Last week, I wrote an article about taking the next step toward ending the stigma on mental illness. I encouraged my readers to share their stories with a person they trust and I said I would share my story in an article as well. I had a very difficult time trying to decide how to tell my story where it could be best displayed, I decided on a letter from the perspective of my 10 year old self, when I first experienced the struggles of anxiety. Below is my letter and my story in the form of the experiences I have had with anxiety in the last 10 years.
Dear Anxiety,
I don’t like you.
There I said it and now I can move on.
I wish it was that simple…
By now you have probably heard countless stories about how you have taken a person life and turned it upside down, inside out and back again about a million times. But you don’t care. You aren’t some ghost or bug that can be destroyed or told is not real because you are the person you attack. You take the happy, confident person and barricade them in their own thoughts. You then replace them in the human form with a worrisome anxious shell of themselves, who lost the sparkle they once had. You have hurt too many people and been the barrier that some people can’t figure out how to break.

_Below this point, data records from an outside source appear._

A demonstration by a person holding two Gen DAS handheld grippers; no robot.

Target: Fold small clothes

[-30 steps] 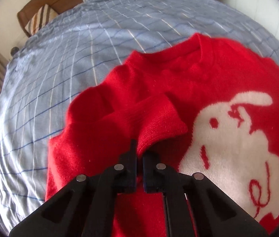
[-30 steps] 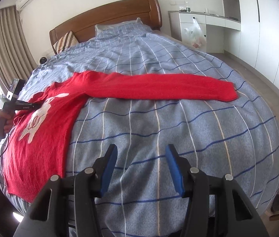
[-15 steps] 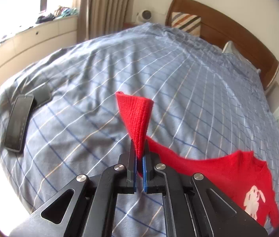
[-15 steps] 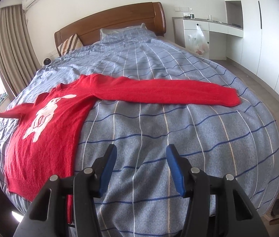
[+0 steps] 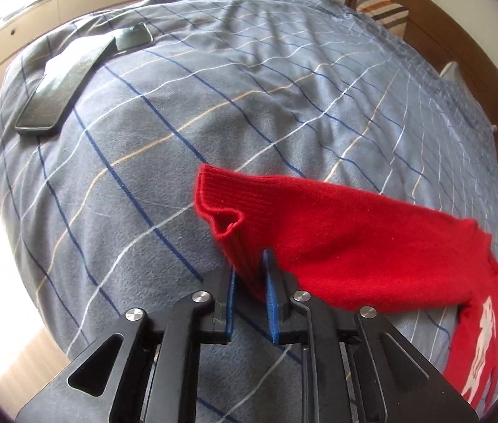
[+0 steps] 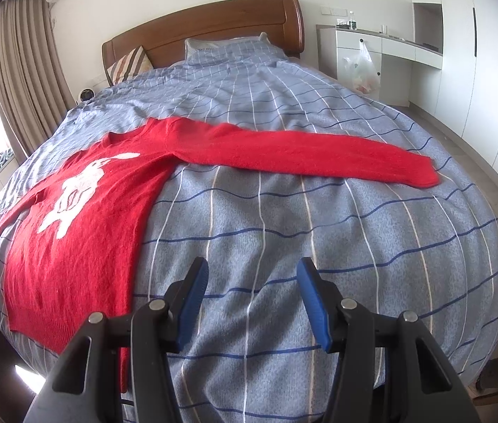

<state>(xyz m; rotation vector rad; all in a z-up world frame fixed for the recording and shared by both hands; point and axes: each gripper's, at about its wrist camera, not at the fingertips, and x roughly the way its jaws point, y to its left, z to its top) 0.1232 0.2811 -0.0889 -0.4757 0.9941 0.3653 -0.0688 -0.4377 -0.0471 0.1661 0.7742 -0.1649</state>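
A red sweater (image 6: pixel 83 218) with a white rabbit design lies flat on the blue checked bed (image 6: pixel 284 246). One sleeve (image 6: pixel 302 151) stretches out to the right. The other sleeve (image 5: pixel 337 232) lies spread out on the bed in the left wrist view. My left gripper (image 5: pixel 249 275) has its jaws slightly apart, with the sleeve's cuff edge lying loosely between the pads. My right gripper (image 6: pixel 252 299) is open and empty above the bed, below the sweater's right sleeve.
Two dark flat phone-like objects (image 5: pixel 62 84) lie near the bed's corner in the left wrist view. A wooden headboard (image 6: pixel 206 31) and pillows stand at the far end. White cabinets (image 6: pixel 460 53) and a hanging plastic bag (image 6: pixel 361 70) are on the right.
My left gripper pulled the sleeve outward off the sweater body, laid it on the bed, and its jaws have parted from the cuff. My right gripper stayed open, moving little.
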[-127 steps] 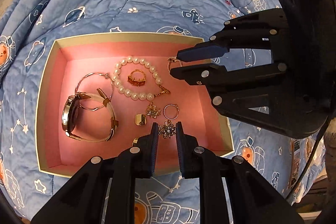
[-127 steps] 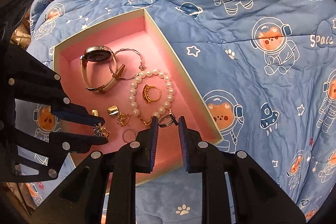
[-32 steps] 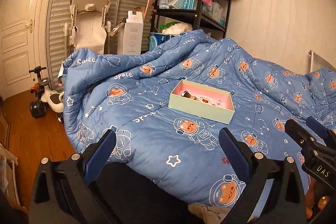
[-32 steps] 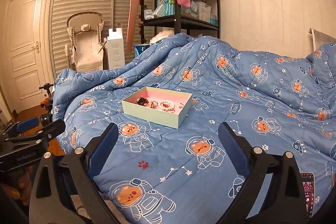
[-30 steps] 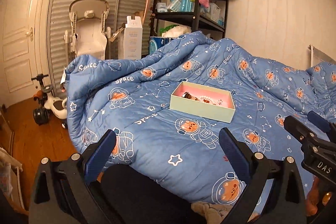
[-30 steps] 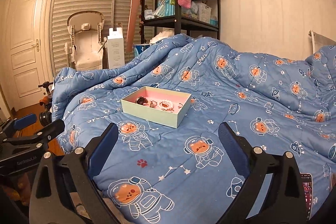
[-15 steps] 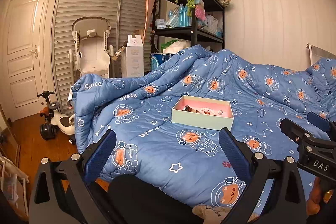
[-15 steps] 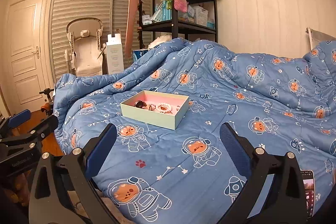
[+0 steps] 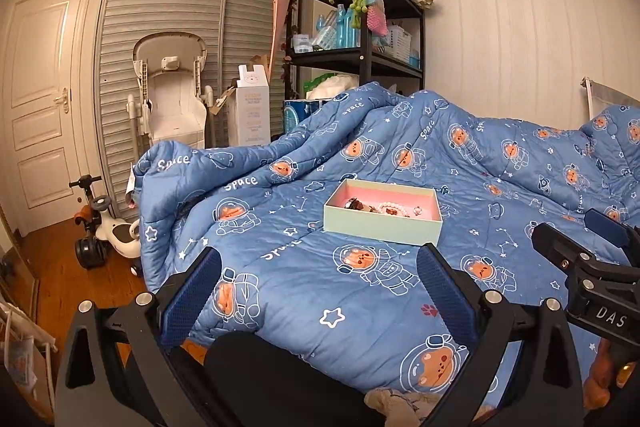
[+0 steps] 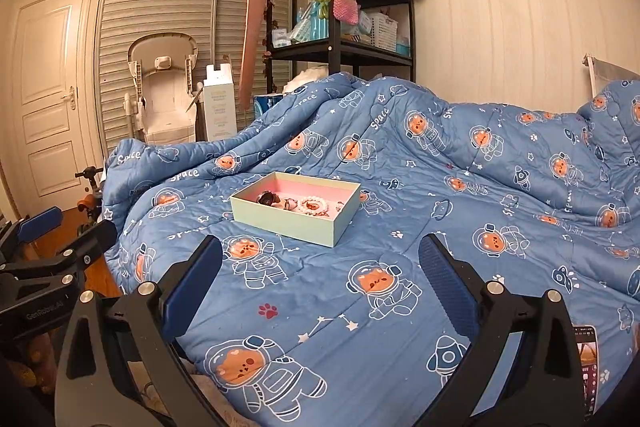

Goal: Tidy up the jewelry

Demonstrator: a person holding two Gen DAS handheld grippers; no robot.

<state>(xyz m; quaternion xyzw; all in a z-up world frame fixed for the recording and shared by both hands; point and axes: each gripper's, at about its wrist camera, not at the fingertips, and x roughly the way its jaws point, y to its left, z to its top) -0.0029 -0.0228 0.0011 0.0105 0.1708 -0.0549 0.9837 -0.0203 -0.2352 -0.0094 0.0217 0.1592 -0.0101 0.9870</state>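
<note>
A pale green box with a pink inside [image 9: 382, 227] [image 10: 294, 223] rests on a blue astronaut-print quilt [image 9: 360, 287] [image 10: 400, 227]. Inside it lie a watch [image 10: 267, 198], a pearl bracelet [image 10: 314, 205] and small gold pieces, too small to tell apart. My left gripper [image 9: 318, 291] stands wide open and empty, well back from the box near the bed's front edge. My right gripper [image 10: 320, 281] is also wide open and empty, equally far back. Each gripper shows at the side of the other's view.
A black shelf rack [image 9: 360, 27] with hanging knitted bags stands behind the bed. A white baby chair [image 9: 172, 99], a tall white carton [image 9: 252, 107] and a door [image 9: 40, 107] are at the left. A ride-on toy [image 9: 104, 231] sits on the wooden floor. A phone [image 10: 586, 367] lies at the right.
Both grippers went from shut on small pieces over the box to wide open and pulled far back from the bed. In the last second the views have risen slightly.
</note>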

You leave your victims feeling guilty and scared about things so obscure and unrealistic to observers that they wonder “what is wrong with them?”

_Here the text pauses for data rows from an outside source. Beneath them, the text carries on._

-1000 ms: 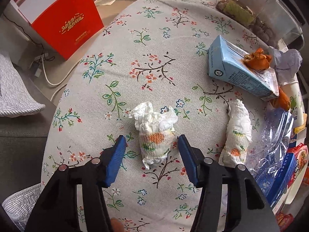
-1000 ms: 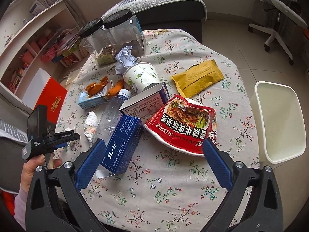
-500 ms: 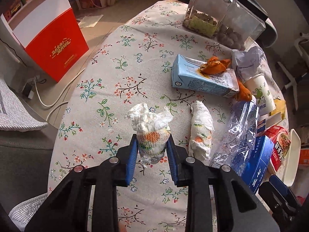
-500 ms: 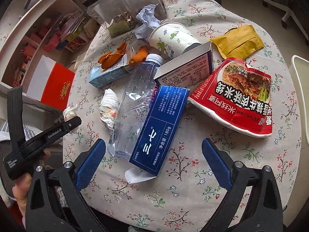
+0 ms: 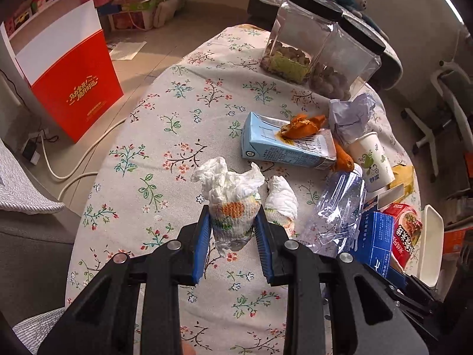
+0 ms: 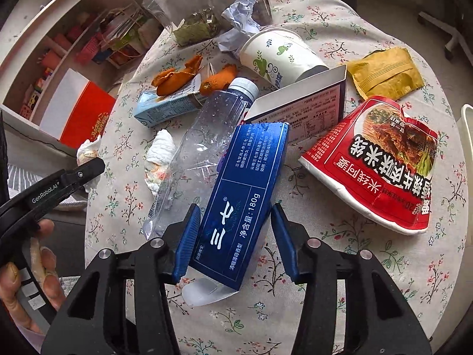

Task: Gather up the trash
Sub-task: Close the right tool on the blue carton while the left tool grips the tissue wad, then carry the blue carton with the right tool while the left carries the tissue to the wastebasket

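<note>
Between the left gripper's fingers sits a pinched, crumpled orange-printed tissue; the right's closing around a blue box.

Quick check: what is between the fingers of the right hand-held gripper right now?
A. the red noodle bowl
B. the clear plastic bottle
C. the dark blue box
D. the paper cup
C: in the right wrist view the right hand-held gripper straddles the near end of the blue box; its jaws have just been closing on it, though contact by both pads is unclear.

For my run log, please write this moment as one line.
left gripper: shut on tissue wad, lifted | right gripper: jaws closing around blue box | table: trash remains
</note>
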`<action>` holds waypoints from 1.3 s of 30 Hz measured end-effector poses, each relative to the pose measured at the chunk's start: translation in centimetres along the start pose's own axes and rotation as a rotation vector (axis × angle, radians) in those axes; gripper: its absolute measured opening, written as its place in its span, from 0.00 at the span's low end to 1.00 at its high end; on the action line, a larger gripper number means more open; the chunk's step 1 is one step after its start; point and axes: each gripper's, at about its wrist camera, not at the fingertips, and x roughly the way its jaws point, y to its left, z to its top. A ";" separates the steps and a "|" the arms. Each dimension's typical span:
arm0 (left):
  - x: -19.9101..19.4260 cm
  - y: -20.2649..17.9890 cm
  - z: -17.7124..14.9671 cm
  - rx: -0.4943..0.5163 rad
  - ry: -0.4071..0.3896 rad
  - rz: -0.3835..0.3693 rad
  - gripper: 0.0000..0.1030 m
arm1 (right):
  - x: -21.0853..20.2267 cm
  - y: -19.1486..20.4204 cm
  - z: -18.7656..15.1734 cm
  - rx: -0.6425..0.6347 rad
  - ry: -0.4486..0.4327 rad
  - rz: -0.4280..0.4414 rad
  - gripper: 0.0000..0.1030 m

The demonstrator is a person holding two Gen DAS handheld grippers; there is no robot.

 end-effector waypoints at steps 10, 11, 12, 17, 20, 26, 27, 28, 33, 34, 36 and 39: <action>-3.6 -3.7 0.0 0.058 -0.148 -0.062 0.29 | -5.5 0.3 0.7 -0.120 -0.216 -0.014 0.38; -4.0 -4.1 0.0 0.062 -0.167 -0.064 0.29 | -6.0 0.3 0.8 -0.128 -0.240 -0.020 0.38; -4.5 -4.4 0.0 0.065 -0.188 -0.069 0.29 | -6.6 0.3 0.8 -0.134 -0.266 -0.025 0.38; -6.4 -6.6 0.0 0.090 -0.278 -0.108 0.29 | -9.5 -0.9 1.4 -0.135 -0.389 -0.050 0.39; -6.9 -8.1 -0.2 0.110 -0.321 -0.132 0.29 | -11.1 -2.2 1.6 -0.104 -0.450 -0.064 0.39; -7.1 -11.8 -0.6 0.162 -0.351 -0.167 0.29 | -13.0 -4.9 1.5 -0.067 -0.538 -0.132 0.39; -7.1 -12.4 -0.7 0.172 -0.354 -0.173 0.29 | -13.3 -5.3 1.4 -0.063 -0.547 -0.142 0.39; -7.1 -13.0 -0.8 0.183 -0.356 -0.181 0.29 | -13.5 -5.7 1.4 -0.059 -0.555 -0.151 0.39; -6.9 -16.4 -1.4 0.239 -0.361 -0.209 0.29 | -14.8 -8.0 0.7 -0.052 -0.589 -0.211 0.39; -6.9 -17.1 -1.5 0.249 -0.361 -0.212 0.29 | -15.1 -8.5 0.6 -0.048 -0.596 -0.221 0.39; -6.8 -18.4 -1.8 0.265 -0.356 -0.226 0.29 | -15.8 -9.6 0.4 -0.036 -0.611 -0.240 0.39; -6.6 -20.3 -2.4 0.291 -0.352 -0.245 0.29 | -16.7 -11.6 0.1 -0.007 -0.627 -0.269 0.39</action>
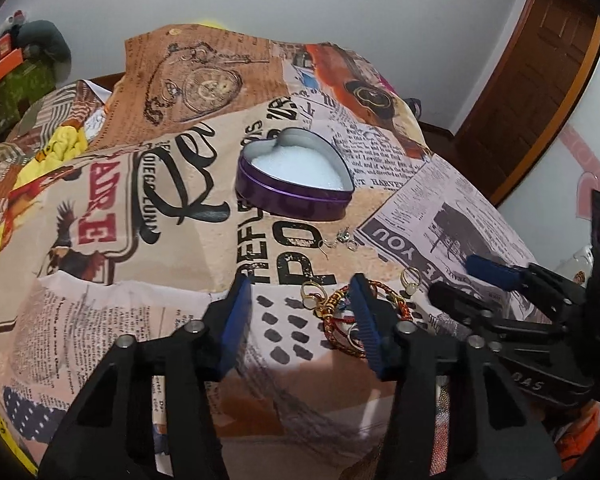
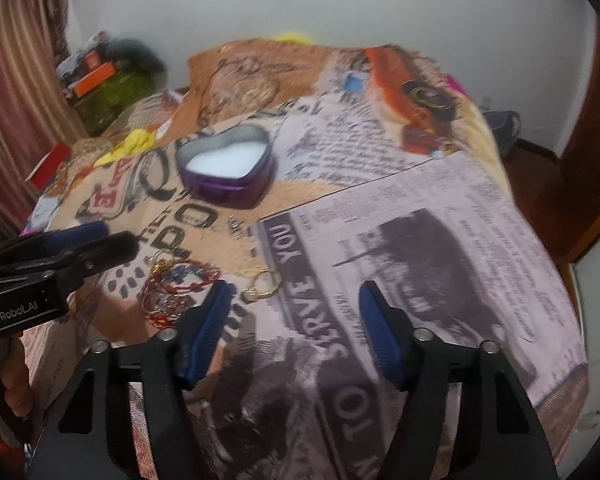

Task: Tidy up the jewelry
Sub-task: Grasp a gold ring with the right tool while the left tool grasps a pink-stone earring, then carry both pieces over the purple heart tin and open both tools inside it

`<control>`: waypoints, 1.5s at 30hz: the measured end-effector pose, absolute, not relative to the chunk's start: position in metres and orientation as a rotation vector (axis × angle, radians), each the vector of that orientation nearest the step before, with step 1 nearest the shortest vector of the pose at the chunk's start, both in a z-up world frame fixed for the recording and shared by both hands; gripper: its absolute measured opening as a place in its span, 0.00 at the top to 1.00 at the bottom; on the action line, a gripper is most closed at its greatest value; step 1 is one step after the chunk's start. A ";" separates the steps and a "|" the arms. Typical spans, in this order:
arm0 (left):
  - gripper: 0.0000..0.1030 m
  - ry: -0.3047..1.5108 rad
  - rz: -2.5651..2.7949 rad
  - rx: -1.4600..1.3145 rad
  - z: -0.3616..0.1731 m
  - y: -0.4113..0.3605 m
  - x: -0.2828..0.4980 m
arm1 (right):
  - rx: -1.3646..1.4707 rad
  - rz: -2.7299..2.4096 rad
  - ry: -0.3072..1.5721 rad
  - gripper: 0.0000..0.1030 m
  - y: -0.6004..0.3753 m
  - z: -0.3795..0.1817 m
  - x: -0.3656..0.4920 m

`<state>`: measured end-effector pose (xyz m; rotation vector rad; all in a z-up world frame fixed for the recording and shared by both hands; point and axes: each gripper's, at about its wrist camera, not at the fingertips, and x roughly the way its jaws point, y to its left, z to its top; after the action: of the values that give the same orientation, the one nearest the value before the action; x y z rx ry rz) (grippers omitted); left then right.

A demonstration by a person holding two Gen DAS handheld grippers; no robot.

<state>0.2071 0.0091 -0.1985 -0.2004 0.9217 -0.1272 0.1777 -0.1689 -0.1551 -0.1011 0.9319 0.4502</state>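
Newsprint-patterned bedspread (image 1: 180, 208), purple heart tin (image 1: 296, 178) lidless at centre, red bracelets (image 1: 342, 312) and gold rings (image 2: 262, 284) nearer, left gripper (image 1: 300, 300) and right gripper (image 2: 294, 304) both gaping, empty.

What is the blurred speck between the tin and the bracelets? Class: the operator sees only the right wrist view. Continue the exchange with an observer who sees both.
Observer: A silver hook earring, lying on the cloth apart from the purple heart tin.
Operator: Are the left tongs holding anything?
Observer: No, the left tongs are open and empty.
Operator: Is there any ring besides the gold ring I see?
Observer: Yes, a second gold ring lies beside the bracelets.
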 end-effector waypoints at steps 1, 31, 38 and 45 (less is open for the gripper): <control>0.55 0.922 -0.130 -0.194 -0.200 0.008 0.208 | -0.113 0.460 0.939 0.52 -0.166 -0.157 0.179; 0.74 0.997 -0.245 -0.132 -0.210 -0.035 0.203 | -0.111 0.466 0.950 0.92 -0.182 -0.162 0.173; 0.74 1.008 -0.246 -0.130 -0.214 -0.037 0.205 | -0.096 0.462 0.939 0.92 -0.185 -0.157 0.169; 0.88 0.984 -0.245 -0.124 -0.210 -0.037 0.202 | -0.090 0.459 0.918 0.92 -0.186 -0.148 0.165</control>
<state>0.2023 -0.0372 -0.2097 -0.1245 0.9840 -0.2447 0.1648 -0.1856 -0.1483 -0.0896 0.9180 0.4593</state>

However, the worst part of you is not what you do, but who you attack.
You attack previously happy adults who wake up one day, feeling lost with what they are doing with their lives and feeling suddenly unfulfilled. You rob teenagers of some of the best years of their lives by forcing them to figure out their whole life while working their butts off to prepare themselves for a future they are expected to have. But your worst victims are kids. Innocent little kids like 10 year old girls who can’t even explain how they feel, but are terrified to watch the evening news because they believe the horrible events of the world are going to come to their doorstep and their bedroom window and literally attack them.
Who do you think you are?
Today that same 10 year old girl is 20 years old and has had anxiety be a part of her life for 10 years. Half of her life has been impacted by you in some way and yet you still believe that you deserve to be part of it. Your power has impacted her thoughts for so long, she doesn’t remember what it is like to live without you. She has been to many doctors and therapists, changed her diet, taken nutritional supplements, practiced mindfulness strategies and been put on medication, yet you still won’t go away. You first snuck into her life when her mother suffered from anxiety, but even once her mother got better, you decided that this little girl’s recovery was going to take more than a tiny pill to help her get her life back.

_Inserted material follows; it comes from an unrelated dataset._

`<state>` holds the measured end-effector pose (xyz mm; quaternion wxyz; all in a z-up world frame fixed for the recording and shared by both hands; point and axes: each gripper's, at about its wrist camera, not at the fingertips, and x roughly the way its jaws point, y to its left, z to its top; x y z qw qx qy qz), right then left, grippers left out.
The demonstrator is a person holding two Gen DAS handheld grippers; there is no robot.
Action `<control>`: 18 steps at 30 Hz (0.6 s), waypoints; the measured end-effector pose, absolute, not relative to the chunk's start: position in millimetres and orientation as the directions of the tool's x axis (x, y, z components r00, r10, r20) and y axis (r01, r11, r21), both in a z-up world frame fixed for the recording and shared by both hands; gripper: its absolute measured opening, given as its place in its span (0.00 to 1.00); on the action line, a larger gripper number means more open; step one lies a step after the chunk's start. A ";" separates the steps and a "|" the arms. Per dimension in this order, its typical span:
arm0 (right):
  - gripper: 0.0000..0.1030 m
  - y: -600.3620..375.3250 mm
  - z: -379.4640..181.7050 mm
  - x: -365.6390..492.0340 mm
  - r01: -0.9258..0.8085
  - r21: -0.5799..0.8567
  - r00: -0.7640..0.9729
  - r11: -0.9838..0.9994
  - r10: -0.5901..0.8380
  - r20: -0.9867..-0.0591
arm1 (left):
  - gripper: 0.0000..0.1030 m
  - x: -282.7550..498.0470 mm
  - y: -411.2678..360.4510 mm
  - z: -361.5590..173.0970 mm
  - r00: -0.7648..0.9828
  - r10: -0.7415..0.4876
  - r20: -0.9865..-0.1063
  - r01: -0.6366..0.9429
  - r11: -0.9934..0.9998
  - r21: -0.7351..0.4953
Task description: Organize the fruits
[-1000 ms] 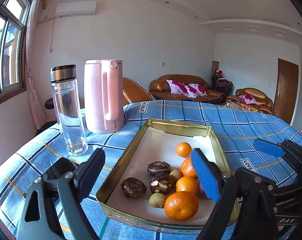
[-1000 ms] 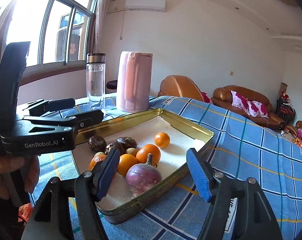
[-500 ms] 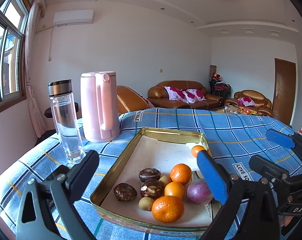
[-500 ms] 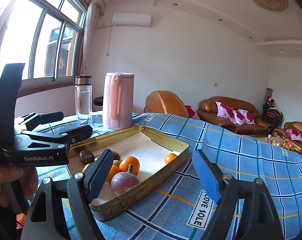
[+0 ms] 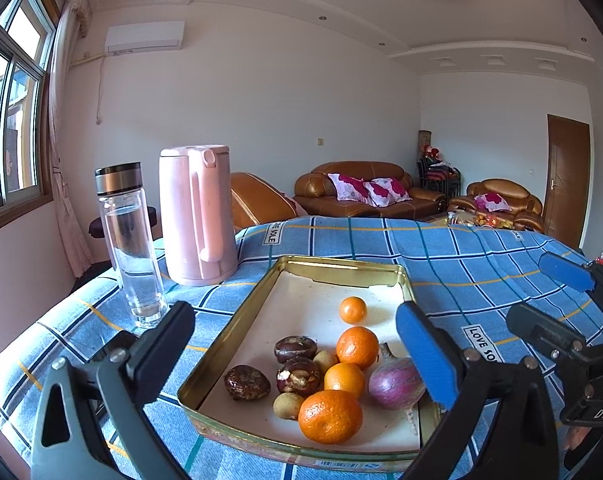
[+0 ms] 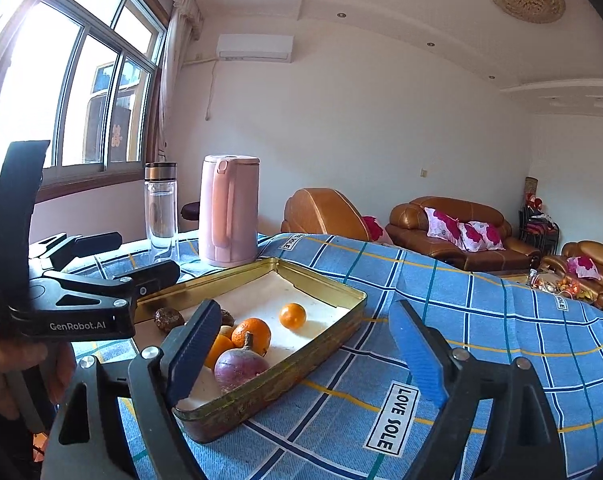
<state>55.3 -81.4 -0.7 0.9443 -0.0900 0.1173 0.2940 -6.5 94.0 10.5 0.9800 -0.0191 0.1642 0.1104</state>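
Observation:
A gold tin tray (image 5: 301, 264) on the blue checked cloth holds several oranges (image 5: 329, 416), three dark brown fruits (image 5: 247, 382), small tan fruits (image 5: 287, 405) and a purple fruit (image 5: 395, 380) with a stem. My left gripper (image 5: 295, 312) hovers in front of the tray's near end. Its jaws are wide and still opening, with nothing gripped. My right gripper (image 6: 303, 312) stands off the tray's right side, its jaws opening and empty. The purple fruit (image 6: 239, 366) lies in the tray (image 6: 321, 280) just beyond its left finger. Each gripper shows in the other's view, the right gripper (image 5: 533, 292) and the left gripper (image 6: 145, 253).
A pink kettle (image 5: 197, 216) and a glass water bottle (image 5: 133, 248) stand left of the tray's far end. A person's hand (image 6: 17, 364) holds the left tool. Brown sofas (image 5: 365, 192) and a window lie beyond the table.
Both grippers' jaws have spread wider. The right gripper has drawn back from the tray, leaving the purple fruit lying in it. The left view has tilted up slightly.

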 end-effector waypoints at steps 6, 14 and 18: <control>0.85 -82.3 -1.7 54.1 -0.576 -0.099 0.799 0.811 0.534 -0.275 | 0.99 -6.3 93.1 9.2 0.921 0.209 -0.329 -0.221 0.975 0.001; 0.85 -83.8 -2.7 52.9 -0.578 -0.099 0.798 0.810 0.536 -0.275 | 1.00 -6.2 91.4 8.0 0.922 0.204 -0.330 -0.217 0.976 -0.002; 0.85 -83.8 -2.7 52.8 -0.578 -0.100 0.798 0.810 0.536 -0.275 | 1.00 -5.8 88.5 8.0 0.922 0.201 -0.331 -0.211 0.977 0.007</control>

Her life back, her life has barely even started.
She is ready to do everything she can to become the person she wants to be and is not going to let you control her life anymore. It may not happen overnight, but any step toward saying “no” toward anxiety is a step in the right direction.
So, anxiety, it’s time that you let your victims find the key to their recovery and slowly let their old happy self out.
It’s the least you can do.
Sincerely,
A 10-year-old girl turned 20.
I am thinking of all the people who need a boost of confidence this week, and believe that the barrier in front of you, whether it be mental illness or something different can be broken down eventually. My barrier is very much still a part of me, but I am ready to whatever it takes to break it down.